Stochastic fracture network models are commonly employed to deal with uncertainties in the characterization of discontinuities in rock masses. We explore the engineering significance of parameters of the network model in the context of problem of formation of removable wedges in rock excavations. Discontinuities are simulated using the Poisson disk model, and removable wedges in the excavation are identified using block theory. The formation of removable wedges of different sizes is assumed to follow a Poisson process. Poisson regression and Monte Carlo simulations are used to identify statistically relevant parameters of the model and to study the effects that variations in their values have in formation of removable blocks. Results indicate that the volumetric intensity significantly affects the computed estimates of removable blocks. Estimates are sensitive to changes in discontinuity size in cases in which discontinuities are "small" compared to the height of the slope, and the interaction between the mean size and the coefficient of variation of discontinuity sizes is also found to be significant.
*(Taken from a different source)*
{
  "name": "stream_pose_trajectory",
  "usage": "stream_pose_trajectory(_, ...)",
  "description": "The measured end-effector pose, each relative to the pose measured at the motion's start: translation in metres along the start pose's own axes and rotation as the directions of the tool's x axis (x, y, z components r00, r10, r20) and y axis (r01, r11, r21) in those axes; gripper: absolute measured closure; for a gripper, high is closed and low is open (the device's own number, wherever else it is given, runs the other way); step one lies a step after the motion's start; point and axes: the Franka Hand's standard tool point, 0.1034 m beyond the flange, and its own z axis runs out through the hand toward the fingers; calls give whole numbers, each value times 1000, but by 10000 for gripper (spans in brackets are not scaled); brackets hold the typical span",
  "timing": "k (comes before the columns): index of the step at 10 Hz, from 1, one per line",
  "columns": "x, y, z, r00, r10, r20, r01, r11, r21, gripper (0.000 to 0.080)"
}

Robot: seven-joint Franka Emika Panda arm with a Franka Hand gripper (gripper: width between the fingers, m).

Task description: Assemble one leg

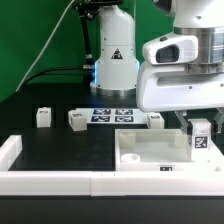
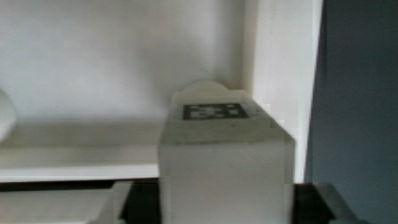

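My gripper (image 1: 200, 128) is shut on a white leg (image 1: 200, 140) with a marker tag on its face. It holds the leg upright just above the right part of the large white square panel (image 1: 150, 150). In the wrist view the held leg (image 2: 222, 150) fills the middle between my fingers (image 2: 317, 200), with its tagged end pointing at the panel (image 2: 107, 80) and close to the panel's edge. Three more legs lie on the black table: one (image 1: 43, 117) at the exterior view's left, one (image 1: 77, 119) beside it, and one (image 1: 157, 120) half hidden behind my gripper.
The marker board (image 1: 112, 116) lies flat behind the panel, in front of the white robot base (image 1: 115, 60). Long white border rails (image 1: 60, 182) run along the front and turn up at the exterior view's left (image 1: 8, 150).
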Motion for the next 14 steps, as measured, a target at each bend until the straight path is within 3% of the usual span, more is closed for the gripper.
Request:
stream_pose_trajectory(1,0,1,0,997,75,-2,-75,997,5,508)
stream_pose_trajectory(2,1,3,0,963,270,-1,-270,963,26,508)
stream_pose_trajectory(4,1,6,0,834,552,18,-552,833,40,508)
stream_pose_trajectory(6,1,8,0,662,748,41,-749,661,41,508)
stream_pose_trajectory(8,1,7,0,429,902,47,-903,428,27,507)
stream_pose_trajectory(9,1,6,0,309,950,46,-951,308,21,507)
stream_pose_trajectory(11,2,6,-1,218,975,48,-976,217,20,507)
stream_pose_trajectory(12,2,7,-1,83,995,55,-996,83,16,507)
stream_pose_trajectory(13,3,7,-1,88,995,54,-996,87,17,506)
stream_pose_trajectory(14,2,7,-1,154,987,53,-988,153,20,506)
The rates of formation of removable wedges are higher when joint sets with small orientation variability are considered.
Stochastic fracture network models (Dershowitz & Einstein 1988) are commonly employed to deal with uncertainties in the mechanical and geometrical characterization of discontinuities in rock masses. The estimation of joint network model parameters, is, however, a challenging problem that needs to be solved for the use of such models in rock engineering applications. In that sense, being able to asses the influence that different parameters of the stochastic network model have in the engineering performance of the project of interest becomes a relevant aspect of rock engineering, as it allows rock site characterization and design procedures to be optimized, or at least more efficiently accomplished (Starzec & Andersson 2002).
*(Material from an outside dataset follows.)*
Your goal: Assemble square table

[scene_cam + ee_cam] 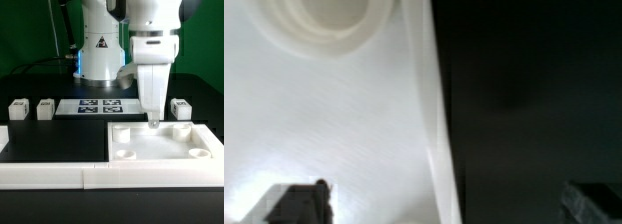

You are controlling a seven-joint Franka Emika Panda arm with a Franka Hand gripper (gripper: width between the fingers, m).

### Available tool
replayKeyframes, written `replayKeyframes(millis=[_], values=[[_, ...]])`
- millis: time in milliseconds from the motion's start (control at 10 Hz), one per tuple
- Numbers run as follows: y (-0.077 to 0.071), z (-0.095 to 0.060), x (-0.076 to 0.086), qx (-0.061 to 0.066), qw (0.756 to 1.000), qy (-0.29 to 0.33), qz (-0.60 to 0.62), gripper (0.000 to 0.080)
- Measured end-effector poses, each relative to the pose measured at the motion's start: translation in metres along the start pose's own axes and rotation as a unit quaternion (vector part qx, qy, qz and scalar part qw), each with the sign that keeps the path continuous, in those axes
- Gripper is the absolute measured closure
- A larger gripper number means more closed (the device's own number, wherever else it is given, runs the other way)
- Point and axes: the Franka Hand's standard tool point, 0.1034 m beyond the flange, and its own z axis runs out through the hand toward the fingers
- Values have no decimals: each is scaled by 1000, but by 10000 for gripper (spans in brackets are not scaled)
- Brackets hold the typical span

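Three short white legs show. The outer leg (17,110) & second leg (45,108) stand side by side at the exterior view's left, well apart from everything else. Next, the marker board (100,106) lies flat in front of the robot base (100,55). Bare dark table (55,140) runs from there to the rail (50,176) along the near side, the widest open room.

Right of centre, the square slab (170,142) lies flat, sockets up. Being square it has no long axis. Its sides run approx parallel to the rail, near side against or just beside it, can't tell which.

The gripper (152,122) points straight down at the slab's far edge. In the wrist view its fingers (295,205) are spread apart, one over the slab, the other over the table, w/ the slab edge between them; contact can't be told. One socket (322,20) sits near that edge.

The third leg (181,107) stands just beyond the slab's far-right corner.
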Motion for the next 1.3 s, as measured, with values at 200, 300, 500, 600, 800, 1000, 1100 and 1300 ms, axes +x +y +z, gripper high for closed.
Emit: replayKeyframes(millis=[200, 300, 500, 600, 800, 1000, 1100, 1300], values=[[-20, -12, 18, -4, 992, -1, 125, 150], [-29, -15, 35, -6, 982, 1, 189, 150], [-40, -13, 57, -9, 967, 8, 254, 150], [-40, -12, 57, -8, 959, 8, 282, 150], [-40, -12, 58, -6, 940, 10, 341, 150], [-51, -10, 63, 10, 892, -10, 452, 150], [-56, -11, 68, 14, 879, -19, 476, 150], [-70, -5, 69, 19, 847, -33, 530, 150]])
In this work we study the problem of formation of removable blocks in rock excavations. Monte Carlo simulation methods are used - in conjunction with the Poisson Disk model - to generate successive realizations of the discontinuity network in the rock mass, and block theory (Goodman & Shi 1985, Goodman 1995) is employed to identify removable blocks - i.e., blocks with kinematical admissibility for displacement toward the excavated free face. Poisson regression is then used to develop a predictive model of the rate of formation of removable blocks of different sizes. In addition, we explore the engineering significance of parameters - or interactions between parameters - of the network model, identifying those that are not statistically relevant in the context of removable blocks formation, and studying the effects that variations in their values have in the rate of formation of removable blocks.
Removability is a necessary condition for a block to fail. Accordingly, the methodology presented herein might be further extended to compute the prediction of rates of formation of unstable blocks. To that end, once that removable blocks are identified, their stability may assessed - using, for instance, limitequilibrium or vector methods (Warburton 1993) - in order to identify removable, unstable blocks.